DATA SHOWN |
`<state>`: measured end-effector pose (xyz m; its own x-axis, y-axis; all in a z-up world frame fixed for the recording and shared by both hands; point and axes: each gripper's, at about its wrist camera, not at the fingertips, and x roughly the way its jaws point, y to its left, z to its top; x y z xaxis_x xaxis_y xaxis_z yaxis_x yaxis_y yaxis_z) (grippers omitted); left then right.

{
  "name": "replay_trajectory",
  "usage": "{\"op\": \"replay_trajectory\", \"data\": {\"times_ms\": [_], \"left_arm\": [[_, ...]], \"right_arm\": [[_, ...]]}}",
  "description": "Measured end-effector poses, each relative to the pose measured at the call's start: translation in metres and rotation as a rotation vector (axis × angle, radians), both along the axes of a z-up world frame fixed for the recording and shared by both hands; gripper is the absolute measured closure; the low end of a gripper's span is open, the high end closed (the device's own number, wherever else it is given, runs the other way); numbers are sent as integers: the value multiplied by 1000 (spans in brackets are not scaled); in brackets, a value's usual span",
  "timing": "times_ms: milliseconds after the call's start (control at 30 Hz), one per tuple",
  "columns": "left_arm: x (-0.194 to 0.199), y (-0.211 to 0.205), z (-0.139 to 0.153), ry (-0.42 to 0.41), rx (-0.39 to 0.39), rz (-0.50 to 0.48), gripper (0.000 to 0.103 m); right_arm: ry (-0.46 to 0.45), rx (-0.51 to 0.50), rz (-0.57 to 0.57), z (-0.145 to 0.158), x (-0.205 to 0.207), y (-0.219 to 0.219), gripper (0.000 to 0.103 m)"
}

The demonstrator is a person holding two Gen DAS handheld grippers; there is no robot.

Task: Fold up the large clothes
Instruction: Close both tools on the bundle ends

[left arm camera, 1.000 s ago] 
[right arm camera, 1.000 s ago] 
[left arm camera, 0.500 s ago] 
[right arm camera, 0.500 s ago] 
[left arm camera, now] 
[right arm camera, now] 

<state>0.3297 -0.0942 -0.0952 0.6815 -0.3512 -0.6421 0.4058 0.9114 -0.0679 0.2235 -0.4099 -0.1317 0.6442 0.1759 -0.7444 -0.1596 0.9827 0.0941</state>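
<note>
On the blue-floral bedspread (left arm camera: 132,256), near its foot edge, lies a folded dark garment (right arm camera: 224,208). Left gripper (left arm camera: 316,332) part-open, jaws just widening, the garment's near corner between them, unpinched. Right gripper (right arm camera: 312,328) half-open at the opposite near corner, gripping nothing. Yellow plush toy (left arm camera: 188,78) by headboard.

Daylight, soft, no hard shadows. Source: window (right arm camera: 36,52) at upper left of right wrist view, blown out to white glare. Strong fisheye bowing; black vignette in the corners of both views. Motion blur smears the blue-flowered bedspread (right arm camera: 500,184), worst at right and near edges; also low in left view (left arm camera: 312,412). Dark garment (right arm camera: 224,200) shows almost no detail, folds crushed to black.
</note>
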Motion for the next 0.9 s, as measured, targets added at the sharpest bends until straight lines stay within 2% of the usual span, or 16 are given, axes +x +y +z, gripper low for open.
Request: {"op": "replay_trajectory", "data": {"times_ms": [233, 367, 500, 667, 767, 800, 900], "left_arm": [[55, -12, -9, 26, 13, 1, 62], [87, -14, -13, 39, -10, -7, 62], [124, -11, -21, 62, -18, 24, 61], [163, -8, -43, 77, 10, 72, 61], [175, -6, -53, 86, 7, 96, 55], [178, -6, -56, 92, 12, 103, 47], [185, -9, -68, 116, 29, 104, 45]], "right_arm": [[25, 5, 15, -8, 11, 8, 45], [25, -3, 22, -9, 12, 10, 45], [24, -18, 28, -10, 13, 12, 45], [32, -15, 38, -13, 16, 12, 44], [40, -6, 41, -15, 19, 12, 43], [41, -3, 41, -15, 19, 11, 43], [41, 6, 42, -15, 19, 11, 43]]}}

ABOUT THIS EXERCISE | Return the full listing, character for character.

SOLVED EXERCISE |
`<state>`: measured end-effector pose (xyz m; its own x-axis, y-axis; all in a z-up world frame fixed for the recording and shared by both hands; point and axes: each gripper's, at about its wrist camera, not at the fingertips, and x roughly the way its jaws point, y to its left, z to its top; x y z xaxis_x xaxis_y xaxis_z yaxis_x yaxis_y yaxis_z) (grippers omitted); left then right.

{
  "name": "replay_trajectory",
  "usage": "{\"op\": \"replay_trajectory\", \"data\": {\"times_ms\": [_], \"left_arm\": [[_, ...]], \"right_arm\": [[_, ...]]}}",
  "description": "Measured end-effector poses, each relative to the pose measured at the call's start: translation in metres and rotation as a rotation vector (axis × angle, radians), both along the axes of a z-up world frame fixed for the recording and shared by both hands; gripper is the absolute measured closure; the low end of a gripper's span is open, the high end closed (the device's own number, wherever else it is given, runs the other way); numbers are sent as integers: the value multiplied by 1000 (spans in brackets are not scaled); in brackets, a value's usual span",
  "timing": "times_ms: milliseconds after the call's start (control at 30 Hz), one per tuple",
  "columns": "left_arm: x (-0.194 to 0.199), y (-0.211 to 0.205), z (-0.139 to 0.153), ry (-0.42 to 0.41), rx (-0.39 to 0.39), rz (-0.50 to 0.48), gripper (0.000 to 0.103 m); right_arm: ry (-0.46 to 0.45), rx (-0.51 to 0.50), rz (-0.57 to 0.57), z (-0.145 to 0.158), x (-0.205 to 0.207), y (-0.219 to 0.219), gripper (0.000 to 0.103 m)"
}

The demonstrator is a person holding two Gen DAS handheld grippers; there is no robot.

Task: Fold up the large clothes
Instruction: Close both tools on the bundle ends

[left arm camera, 1.000 s ago] 
[right arm camera, 1.000 s ago] 
[left arm camera, 0.500 s ago] 
[right arm camera, 0.500 s ago] 
[left arm camera, now] 
[right arm camera, now] 

<state>0.3297 -0.0942 -0.0952 0.6815 -0.3512 -0.6421 0.4058 0.9114 -0.0679 0.2235 -0.4099 -0.1317 0.6442 0.1759 -0.7444 -0.1596 0.9827 0.0941</state>
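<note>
On the blue-floral bedspread (left arm camera: 132,256), near its foot edge, lies a folded dark garment (right arm camera: 224,208). Left gripper (left arm camera: 316,332) part-open, jaws just widening, the garment's near corner between them, unpinched. Right gripper (right arm camera: 312,328) half-open at the opposite near corner, gripping nothing. Yellow plush toy (left arm camera: 188,78) by headboard.

Daylight, soft, no hard shadows. Source: window (right arm camera: 36,52) at upper left of right wrist view, blown out to white glare. Strong fisheye bowing; black vignette in the corners of both views. Motion blur smears the blue-flowered bedspread (right arm camera: 500,184), worst at right and near edges; also low in left view (left arm camera: 312,412). Dark garment (right arm camera: 224,200) shows almost no detail, folds crushed to black.
</note>
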Motion for the next 0.9 s, as measured, targets added at the sharpest bends until straight lines stay within 2% of the usual span, or 16 are given, axes +x +y +z, gripper low for open.
Request: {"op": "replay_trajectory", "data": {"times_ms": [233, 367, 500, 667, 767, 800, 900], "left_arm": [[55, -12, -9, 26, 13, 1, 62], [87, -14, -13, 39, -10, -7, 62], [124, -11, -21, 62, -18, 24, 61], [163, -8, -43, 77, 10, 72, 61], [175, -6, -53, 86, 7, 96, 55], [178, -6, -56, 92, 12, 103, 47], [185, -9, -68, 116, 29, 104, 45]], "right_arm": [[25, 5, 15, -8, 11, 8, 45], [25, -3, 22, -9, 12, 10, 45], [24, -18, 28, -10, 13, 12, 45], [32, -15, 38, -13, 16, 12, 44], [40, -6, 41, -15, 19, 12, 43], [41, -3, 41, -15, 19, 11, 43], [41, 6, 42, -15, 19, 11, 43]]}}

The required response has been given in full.